**Your objective:**
Find how many lines below mention "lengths". Nothing but the number is needed.

**Supplied entries:**
===

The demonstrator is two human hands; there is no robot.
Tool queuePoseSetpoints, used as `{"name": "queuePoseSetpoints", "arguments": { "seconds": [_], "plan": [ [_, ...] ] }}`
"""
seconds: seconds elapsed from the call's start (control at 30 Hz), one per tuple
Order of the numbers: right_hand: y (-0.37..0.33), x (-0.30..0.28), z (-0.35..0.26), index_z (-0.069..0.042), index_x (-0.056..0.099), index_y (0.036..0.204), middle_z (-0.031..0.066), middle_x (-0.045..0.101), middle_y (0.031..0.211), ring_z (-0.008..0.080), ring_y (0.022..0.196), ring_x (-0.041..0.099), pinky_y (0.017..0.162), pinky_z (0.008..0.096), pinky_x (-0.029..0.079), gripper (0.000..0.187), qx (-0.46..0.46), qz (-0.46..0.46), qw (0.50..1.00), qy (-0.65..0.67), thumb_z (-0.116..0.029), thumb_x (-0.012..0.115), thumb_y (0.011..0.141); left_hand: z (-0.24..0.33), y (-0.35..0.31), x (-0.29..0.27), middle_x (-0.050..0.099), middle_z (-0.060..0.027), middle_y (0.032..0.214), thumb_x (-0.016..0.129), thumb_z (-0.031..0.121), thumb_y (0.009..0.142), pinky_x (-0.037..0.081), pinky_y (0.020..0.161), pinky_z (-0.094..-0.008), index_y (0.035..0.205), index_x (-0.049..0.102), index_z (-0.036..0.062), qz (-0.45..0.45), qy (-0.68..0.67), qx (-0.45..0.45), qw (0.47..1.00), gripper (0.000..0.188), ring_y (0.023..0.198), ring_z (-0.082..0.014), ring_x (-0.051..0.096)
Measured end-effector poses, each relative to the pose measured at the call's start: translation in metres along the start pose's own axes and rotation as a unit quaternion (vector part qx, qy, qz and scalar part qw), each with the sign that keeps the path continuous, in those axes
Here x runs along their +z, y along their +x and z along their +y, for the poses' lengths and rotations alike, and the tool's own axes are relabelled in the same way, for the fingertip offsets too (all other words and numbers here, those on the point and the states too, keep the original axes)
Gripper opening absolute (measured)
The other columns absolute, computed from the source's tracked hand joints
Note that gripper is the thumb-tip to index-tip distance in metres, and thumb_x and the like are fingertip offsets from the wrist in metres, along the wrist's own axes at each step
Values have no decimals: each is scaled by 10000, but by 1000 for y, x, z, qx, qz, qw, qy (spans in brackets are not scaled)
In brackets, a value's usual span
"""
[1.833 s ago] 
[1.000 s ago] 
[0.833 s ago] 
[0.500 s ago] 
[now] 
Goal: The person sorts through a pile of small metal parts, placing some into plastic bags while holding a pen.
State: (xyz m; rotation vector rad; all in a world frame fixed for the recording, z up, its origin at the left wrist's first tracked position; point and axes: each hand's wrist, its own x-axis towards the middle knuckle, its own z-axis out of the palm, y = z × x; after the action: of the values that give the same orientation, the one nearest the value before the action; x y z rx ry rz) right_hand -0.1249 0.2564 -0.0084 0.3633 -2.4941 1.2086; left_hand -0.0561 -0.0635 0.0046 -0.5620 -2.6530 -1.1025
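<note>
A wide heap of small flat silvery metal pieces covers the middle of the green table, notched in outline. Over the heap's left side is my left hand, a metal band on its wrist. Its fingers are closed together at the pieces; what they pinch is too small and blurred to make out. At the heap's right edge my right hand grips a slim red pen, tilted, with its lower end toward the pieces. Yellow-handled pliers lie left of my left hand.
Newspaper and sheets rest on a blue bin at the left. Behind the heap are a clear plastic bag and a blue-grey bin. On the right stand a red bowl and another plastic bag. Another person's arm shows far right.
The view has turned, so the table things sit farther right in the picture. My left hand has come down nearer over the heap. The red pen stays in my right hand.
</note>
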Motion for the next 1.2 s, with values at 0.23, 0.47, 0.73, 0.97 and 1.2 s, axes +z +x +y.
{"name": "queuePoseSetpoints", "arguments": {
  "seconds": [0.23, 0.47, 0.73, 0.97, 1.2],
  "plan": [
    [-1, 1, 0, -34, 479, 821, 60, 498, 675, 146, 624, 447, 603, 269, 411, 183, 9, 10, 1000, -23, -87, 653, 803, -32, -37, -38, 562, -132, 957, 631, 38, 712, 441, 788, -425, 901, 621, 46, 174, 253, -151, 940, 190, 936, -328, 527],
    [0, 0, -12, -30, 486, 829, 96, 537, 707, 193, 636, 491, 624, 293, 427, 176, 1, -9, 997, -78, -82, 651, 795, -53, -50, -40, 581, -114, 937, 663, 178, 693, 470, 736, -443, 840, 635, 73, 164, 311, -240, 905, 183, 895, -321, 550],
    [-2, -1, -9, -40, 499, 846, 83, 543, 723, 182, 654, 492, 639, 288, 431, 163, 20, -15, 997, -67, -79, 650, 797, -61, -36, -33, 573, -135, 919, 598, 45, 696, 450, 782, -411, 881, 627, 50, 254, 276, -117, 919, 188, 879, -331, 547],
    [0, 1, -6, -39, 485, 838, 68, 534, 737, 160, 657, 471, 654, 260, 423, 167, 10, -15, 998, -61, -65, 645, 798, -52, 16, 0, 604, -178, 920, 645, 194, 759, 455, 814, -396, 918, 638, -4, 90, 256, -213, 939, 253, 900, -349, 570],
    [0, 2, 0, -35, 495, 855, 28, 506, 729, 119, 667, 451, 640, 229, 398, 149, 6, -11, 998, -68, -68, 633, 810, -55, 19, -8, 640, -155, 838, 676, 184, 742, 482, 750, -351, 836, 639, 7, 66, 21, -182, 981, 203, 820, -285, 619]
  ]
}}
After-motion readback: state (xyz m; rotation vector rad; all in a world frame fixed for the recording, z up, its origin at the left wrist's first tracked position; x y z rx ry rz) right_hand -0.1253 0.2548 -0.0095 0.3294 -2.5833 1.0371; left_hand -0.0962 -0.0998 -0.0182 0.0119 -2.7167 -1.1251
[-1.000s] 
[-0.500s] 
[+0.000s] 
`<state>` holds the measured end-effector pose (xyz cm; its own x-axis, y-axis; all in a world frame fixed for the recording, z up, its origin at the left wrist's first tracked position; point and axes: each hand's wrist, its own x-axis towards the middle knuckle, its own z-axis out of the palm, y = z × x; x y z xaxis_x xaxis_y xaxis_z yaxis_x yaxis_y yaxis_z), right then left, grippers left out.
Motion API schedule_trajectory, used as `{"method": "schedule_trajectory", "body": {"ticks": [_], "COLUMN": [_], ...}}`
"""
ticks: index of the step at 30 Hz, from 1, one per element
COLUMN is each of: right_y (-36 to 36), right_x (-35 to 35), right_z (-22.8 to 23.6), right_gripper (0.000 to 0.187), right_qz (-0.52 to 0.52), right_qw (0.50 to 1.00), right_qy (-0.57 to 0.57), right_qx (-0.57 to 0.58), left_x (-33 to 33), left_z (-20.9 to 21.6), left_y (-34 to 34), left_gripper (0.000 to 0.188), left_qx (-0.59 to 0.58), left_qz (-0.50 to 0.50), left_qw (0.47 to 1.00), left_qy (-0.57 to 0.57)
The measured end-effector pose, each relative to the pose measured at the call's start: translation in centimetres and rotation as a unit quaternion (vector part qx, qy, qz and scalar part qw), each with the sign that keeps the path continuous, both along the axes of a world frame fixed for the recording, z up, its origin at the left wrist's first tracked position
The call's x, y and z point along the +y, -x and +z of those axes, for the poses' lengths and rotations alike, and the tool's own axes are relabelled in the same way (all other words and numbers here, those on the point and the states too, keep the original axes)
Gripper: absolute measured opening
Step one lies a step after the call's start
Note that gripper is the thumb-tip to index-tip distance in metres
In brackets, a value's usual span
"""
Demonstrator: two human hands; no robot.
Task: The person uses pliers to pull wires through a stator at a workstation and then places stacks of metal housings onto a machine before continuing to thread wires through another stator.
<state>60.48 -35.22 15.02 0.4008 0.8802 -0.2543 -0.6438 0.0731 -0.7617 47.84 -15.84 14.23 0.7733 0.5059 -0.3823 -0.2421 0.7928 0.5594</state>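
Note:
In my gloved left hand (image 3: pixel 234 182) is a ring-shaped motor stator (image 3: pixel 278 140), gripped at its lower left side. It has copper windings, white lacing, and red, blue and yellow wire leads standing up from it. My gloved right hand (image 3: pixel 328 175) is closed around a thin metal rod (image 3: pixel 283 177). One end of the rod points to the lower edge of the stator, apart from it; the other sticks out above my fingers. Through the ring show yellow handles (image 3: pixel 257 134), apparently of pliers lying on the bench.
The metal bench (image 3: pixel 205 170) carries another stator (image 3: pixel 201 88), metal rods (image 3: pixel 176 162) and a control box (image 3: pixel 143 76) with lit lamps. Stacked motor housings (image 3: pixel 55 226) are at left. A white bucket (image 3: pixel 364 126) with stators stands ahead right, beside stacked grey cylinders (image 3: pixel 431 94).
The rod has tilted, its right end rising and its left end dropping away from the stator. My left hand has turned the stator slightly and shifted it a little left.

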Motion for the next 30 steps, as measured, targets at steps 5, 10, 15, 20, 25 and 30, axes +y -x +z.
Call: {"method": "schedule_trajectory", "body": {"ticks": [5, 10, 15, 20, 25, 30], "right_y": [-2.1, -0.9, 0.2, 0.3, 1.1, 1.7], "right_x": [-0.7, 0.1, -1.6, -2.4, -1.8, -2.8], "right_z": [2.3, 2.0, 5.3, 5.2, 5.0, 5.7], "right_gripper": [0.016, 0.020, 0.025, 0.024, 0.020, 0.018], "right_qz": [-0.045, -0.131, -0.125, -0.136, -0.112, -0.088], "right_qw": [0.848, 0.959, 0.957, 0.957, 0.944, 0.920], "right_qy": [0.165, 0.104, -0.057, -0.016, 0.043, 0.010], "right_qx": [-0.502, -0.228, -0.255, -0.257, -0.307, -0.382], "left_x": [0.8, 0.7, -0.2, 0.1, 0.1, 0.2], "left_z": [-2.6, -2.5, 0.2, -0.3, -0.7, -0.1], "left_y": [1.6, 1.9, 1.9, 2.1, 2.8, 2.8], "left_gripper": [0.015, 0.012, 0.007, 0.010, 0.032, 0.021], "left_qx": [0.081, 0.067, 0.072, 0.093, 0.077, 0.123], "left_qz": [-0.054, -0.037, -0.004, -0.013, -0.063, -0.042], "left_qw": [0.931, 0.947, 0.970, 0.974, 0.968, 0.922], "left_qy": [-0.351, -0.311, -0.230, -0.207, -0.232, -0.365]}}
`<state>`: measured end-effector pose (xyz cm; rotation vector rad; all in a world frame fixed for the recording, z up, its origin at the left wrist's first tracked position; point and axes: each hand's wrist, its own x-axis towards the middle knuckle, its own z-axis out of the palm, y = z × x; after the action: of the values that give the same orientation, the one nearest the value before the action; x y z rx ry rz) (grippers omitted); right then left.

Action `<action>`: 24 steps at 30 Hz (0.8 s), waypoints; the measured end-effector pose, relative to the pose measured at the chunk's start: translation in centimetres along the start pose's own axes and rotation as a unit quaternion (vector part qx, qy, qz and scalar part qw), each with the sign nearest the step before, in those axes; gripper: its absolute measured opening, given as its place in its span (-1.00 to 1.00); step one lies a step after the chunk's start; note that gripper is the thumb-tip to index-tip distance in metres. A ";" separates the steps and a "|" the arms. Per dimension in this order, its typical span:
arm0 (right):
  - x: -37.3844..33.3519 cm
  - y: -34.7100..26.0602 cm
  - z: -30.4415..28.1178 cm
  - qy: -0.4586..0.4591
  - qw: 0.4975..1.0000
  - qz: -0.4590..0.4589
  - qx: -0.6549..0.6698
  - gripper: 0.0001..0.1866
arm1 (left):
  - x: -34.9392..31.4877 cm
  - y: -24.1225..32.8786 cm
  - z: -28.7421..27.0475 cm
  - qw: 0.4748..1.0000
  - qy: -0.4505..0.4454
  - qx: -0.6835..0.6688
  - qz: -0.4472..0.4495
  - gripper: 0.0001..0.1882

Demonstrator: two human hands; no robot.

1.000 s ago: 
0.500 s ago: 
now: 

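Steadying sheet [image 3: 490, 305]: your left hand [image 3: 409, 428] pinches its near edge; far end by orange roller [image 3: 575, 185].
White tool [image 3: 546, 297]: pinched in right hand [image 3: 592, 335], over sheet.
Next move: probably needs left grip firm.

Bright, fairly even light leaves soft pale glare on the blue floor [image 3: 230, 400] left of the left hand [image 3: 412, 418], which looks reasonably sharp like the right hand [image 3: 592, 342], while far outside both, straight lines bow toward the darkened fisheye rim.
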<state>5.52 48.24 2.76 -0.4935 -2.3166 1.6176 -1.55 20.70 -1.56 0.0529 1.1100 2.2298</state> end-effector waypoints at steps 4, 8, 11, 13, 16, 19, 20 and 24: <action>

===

**Result of the task:**
2